Traitement thermique sous vide. Le traitement thermique est l'étape de fabrication la plus critique. Le durcissement sous vide, contrairement aux méthodes atmosphériques ou par bain de sel, permet d'obtenir une dureté uniforme sans oxydation superficielle ni décarburation. Le procédé vise une dureté Rockwell C (HRC) de 52 à 60 en surface tout en préservant la ténacité à cœur pour résister à la rupture sous les charges cycliques caractéristiques des composites à haute teneur en fibres [5], [3].
Finition CNC. Après traitement thermique, la matrice subit un usinage CNC de finition comprenant tournage, fraisage et rectification de l'alésage intérieur. Le fraisage est réalisé par des machines CNC automatiques afin de garantir des profils d'entrée de trou uniformes, tandis que l'alésage intérieur est rectifié avec une grande précision dimensionnelle, assurant ainsi un jeu constant entre le rouleau et la matrice sur toute la circonférence [5].

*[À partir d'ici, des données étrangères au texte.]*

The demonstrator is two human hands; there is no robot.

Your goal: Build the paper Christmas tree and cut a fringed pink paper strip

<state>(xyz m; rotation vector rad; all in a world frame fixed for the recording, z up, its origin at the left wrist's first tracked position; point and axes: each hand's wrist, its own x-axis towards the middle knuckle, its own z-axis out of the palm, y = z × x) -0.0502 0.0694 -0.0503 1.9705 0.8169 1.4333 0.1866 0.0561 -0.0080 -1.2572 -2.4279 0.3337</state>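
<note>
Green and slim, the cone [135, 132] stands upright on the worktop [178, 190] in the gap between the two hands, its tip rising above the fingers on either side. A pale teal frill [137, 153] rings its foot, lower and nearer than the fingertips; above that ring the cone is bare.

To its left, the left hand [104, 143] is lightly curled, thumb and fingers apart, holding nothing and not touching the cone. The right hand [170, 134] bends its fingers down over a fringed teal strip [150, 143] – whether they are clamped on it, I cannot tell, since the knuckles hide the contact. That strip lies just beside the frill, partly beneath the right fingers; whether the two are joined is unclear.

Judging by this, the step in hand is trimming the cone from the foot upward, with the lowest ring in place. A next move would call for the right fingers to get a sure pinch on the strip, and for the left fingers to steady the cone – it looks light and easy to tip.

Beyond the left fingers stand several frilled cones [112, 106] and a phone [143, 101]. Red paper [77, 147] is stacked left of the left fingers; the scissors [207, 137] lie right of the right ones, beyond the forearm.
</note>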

Contrôle qualité. Les fabricants haut de gamme vérifient la dureté, la tolérance du diamètre des trous (±0,15 mm pour les matrices de haute précision), l'état de surface et le taux de compression avant expédition. Certains fabricants gravent au laser le taux de compression et la nuance du matériau directement sur le corps de la matrice à l'intention de l'opérateur [3].
Choisir le bon matériau : un cadre de décision
Le cadre de décision pour le choix des matériaux est le suivant. Pour les aliments standards pour volailles ou bétail en milieu sec, l'acier 20CrMnTi est recommandé pour son rapport coût-efficacité. Pour les aliments pour volailles ou bétail en milieu humide ou à humidité variable, l'acier X46Cr13 ou 4Cr13 est recommandé. Pour les aliments aquacoles (poissons/crevettes) à forte humidité, l'acier X46Cr13 ou 4Cr13 est recommandé. Pour les granulés de bois à faible risque de corrosion, l'acier 20CrMnTi est recommandé. Pour les formulations très abrasives contenant des minéraux ou de la silice, l'acier X46Cr13 ou 4Cr13 est recommandé. Pour une durée de vie maximale, l'acier X46Cr13 ou 4Cr13 ayant subi un traitement thermique sous vide à une dureté Rockwell C (HRC) de 58 à 60 est recommandé. Pour les applications à formule standard avec un budget limité, l'acier 20CrMnTi est recommandé.
Conclusion
Le choix du matériau des matrices annulaires est une décision d'ingénierie ayant des conséquences financières directes. L'acier inoxydable martensitique X46Cr13, grâce à son équilibre entre dureté, résistance à l'usure et à la corrosion, constitue la référence du secteur pour les matrices annulaires haut de gamme des broyeurs à granulés. L'acier allié 20CrMnTi offre une alternative économique pour les applications standard présentant un faible risque de corrosion. Le processus de fabrication, et notamment le traitement thermique sous vide et la précision du perçage profond, est tout aussi crucial pour que les propriétés du matériau se traduisent par des performances opérationnelles optimales. Pour les broyeurs cherchant à réduire le coût par tonne et à espacer les remplacements de matrices, investir dans la qualité des matériaux et la précision de fabrication génère généralement des retours sur investissement bien supérieurs au surcoût d'achat.